How businessperson Roman Yavorsky took control of the iGooods service, claiming it as a rescue while its originator Kunis was detained

The grocery delivery service iGooods came under the control of entrepreneur Roman Yavorsky while its founder, Grigory Kunis, was under arrest in a case related to donations to the Anti-Corruption Foundation (FBK).

Grigory Kunis, who was fined 350,000 rubles on charges related to FBK donations, left Russia in mid-December and moved to Lithuania. There, he gave an interview to the outlet Slovo Zashchite in which he said he lost his business because of the criminal case. According to Kunis, the new owner was a business partner he had brought into the company shortly before his arrest.

“This person transferred the entire business to his own companies under the pretext that all our accounts were about to be frozen and that we would otherwise lose the business altogether,” Kunis said. He added that they initially agreed on a 50% stake, but the partner “decided he wanted 100% and took everything.”

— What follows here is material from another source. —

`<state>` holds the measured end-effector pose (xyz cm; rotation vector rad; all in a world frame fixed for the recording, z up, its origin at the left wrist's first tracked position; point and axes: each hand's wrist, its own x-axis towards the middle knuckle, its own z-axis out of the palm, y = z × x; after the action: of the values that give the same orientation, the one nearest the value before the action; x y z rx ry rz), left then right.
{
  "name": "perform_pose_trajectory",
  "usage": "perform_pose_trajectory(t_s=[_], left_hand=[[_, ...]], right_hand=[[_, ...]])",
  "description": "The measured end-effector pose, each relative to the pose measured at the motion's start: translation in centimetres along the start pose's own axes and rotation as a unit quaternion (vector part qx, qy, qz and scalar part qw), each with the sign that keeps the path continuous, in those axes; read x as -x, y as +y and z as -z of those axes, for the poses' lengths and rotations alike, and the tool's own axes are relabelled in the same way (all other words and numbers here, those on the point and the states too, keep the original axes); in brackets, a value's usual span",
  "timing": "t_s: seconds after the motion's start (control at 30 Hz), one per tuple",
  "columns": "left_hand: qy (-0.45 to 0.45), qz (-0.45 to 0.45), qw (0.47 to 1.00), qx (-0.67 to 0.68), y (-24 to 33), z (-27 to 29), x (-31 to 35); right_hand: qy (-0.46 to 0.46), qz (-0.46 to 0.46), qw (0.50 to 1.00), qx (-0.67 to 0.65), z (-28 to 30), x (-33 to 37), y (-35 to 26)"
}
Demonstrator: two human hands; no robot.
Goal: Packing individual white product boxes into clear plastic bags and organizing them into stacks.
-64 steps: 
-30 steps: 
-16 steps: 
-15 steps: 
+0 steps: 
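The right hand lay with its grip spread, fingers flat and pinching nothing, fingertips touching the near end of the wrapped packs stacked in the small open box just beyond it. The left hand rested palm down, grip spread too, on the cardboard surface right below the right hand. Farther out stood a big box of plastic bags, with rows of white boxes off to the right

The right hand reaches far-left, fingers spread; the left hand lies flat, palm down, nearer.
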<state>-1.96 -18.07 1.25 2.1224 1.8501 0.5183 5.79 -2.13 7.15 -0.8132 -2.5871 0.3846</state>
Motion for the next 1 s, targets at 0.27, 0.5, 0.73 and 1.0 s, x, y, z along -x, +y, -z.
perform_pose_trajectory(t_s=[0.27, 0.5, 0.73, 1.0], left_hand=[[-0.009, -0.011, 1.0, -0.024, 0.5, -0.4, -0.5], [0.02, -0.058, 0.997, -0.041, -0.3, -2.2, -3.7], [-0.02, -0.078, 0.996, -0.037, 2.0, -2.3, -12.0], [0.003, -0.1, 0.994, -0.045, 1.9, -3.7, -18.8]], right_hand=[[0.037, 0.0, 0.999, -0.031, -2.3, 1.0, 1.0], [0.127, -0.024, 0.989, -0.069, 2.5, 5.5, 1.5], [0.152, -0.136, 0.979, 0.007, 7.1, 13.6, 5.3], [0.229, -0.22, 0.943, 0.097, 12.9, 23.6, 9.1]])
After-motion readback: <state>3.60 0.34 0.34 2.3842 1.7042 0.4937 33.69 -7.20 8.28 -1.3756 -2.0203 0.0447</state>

Kunis’s brother Dmitry, who was a co-founder of the service, tried to speak with the partner who took over the business but received the response: “The business is ****** (finished), Grigory deceived us, his situation ruined everything, so we’re not going to present any plan — get lost.” By “situation,” Kunis explained, they meant his time in pretrial detention.

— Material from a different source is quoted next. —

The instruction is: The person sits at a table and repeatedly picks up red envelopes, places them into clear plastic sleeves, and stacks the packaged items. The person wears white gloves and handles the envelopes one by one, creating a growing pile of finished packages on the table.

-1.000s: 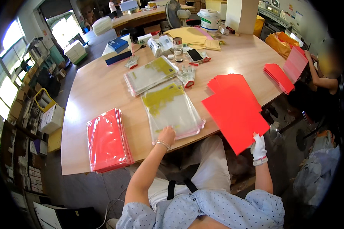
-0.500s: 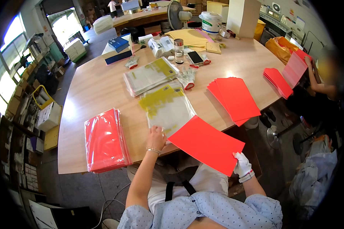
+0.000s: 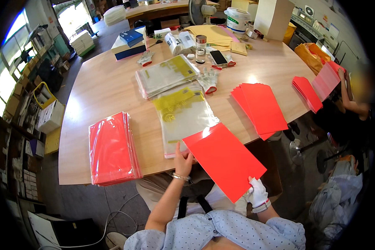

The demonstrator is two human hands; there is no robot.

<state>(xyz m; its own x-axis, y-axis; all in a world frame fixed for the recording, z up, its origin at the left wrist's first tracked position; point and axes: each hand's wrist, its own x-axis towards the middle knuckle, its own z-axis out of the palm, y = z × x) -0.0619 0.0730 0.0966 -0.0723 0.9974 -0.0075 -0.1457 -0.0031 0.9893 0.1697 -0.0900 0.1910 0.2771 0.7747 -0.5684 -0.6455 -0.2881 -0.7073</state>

In the interview, Kunis did not name the entrepreneur, but later told Fontanka that it was businessman Roman Yavorsky. The outlet noted that Yavorsky is one of the shareholders of the Detsky group of companies, which once operated around 200 stores under the brands Deti and Zdorovy Malysh and was one of the leaders of the Russian children’s goods market.

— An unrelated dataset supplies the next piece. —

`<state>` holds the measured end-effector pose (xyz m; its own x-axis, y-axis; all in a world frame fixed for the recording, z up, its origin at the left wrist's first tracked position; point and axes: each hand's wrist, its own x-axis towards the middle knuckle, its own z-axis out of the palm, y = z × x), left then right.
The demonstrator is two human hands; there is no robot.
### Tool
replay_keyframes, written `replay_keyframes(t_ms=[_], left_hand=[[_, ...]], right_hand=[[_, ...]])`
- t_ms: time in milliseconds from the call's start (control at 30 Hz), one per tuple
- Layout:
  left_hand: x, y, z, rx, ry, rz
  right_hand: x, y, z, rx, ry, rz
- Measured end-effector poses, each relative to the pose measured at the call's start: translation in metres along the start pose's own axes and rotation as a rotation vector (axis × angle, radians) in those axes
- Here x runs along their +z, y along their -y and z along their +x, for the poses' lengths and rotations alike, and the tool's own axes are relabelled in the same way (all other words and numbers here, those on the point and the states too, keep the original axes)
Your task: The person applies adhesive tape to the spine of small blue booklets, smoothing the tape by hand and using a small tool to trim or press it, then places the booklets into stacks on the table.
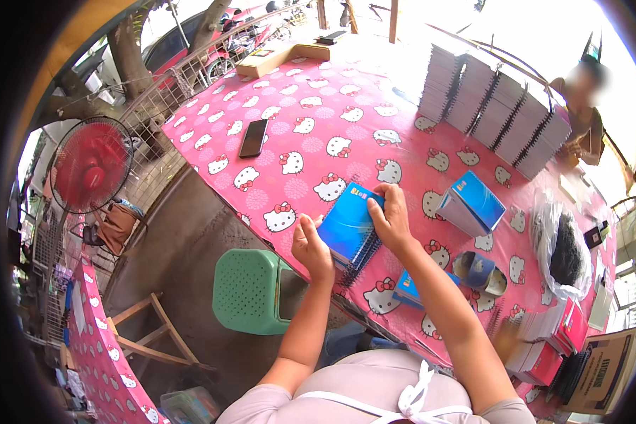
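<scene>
A small stack of blue-covered spiral notebooks (348,220) is between my hands near the table's front edge, its dark coil along the lower right side. My right hand (391,218) grips the stack's right side, thumb on the top cover and fingers over the edge. At the left side, my left hand (313,249) is closed with its fingers curled against the notebooks; its fingertips are partly hidden. To the right stands another pile of blue notebooks (478,205). More blue notebooks (408,288) lie partly behind my right forearm.
The table has a pink patterned cover (290,134). On it are a black phone (254,138), tall stacks of coil-bound pages (491,106), a tape roll (479,270), a plastic bag of black coils (564,251) and red notebooks (571,325). A green stool (246,291) stands left; a person (583,106) is across.
</scene>
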<state>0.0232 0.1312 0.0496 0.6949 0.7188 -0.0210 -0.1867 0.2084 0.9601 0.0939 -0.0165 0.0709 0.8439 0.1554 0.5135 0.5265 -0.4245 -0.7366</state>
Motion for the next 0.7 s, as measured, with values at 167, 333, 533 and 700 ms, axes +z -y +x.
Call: replay_keyframes(t_ms=[167,333,533,700], left_hand=[[-0.025,-0.052,-0.013,0.327,0.146,-0.054],[0.01,-0.163,-0.092,-0.168,1.374,-0.814],[0.022,-0.189,-0.178,-0.882,1.527,-1.473],[0.035,-0.176,-0.164,-0.993,1.744,-1.449]], right_hand=[[-0.094,0.011,-0.081,0.059,-0.148,-0.115],[-0.162,-0.012,-0.195,0.783,-0.092,-0.174],[-0.137,-0.018,-0.202,0.938,-0.2,0.051],[-0.135,-0.037,-0.205,0.933,-0.16,-0.094]])
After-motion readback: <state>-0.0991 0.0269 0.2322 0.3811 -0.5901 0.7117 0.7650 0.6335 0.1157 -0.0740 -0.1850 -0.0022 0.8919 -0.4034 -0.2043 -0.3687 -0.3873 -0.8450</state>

Grigory Kunis is a St. Petersburg entrepreneur. From 2003 to 2014, he was the publisher of the newspaper Moy Rayon, and in 2015 he founded the grocery delivery service iGooods. He is also one of the organizers of the first “Immortal Regiment” march in St. Petersburg.

In July 2025, Kunis was detained on suspicion of financing an “extremist” organization due to donations to FBK and was placed in pretrial detention. On December 8, a court in St. Petersburg fined him 350,000 rubles, although prosecutors had sought a six-year prison sentence. The prosecution later appealed the verdict as “excessively lenient,” after which Kunis left Russia.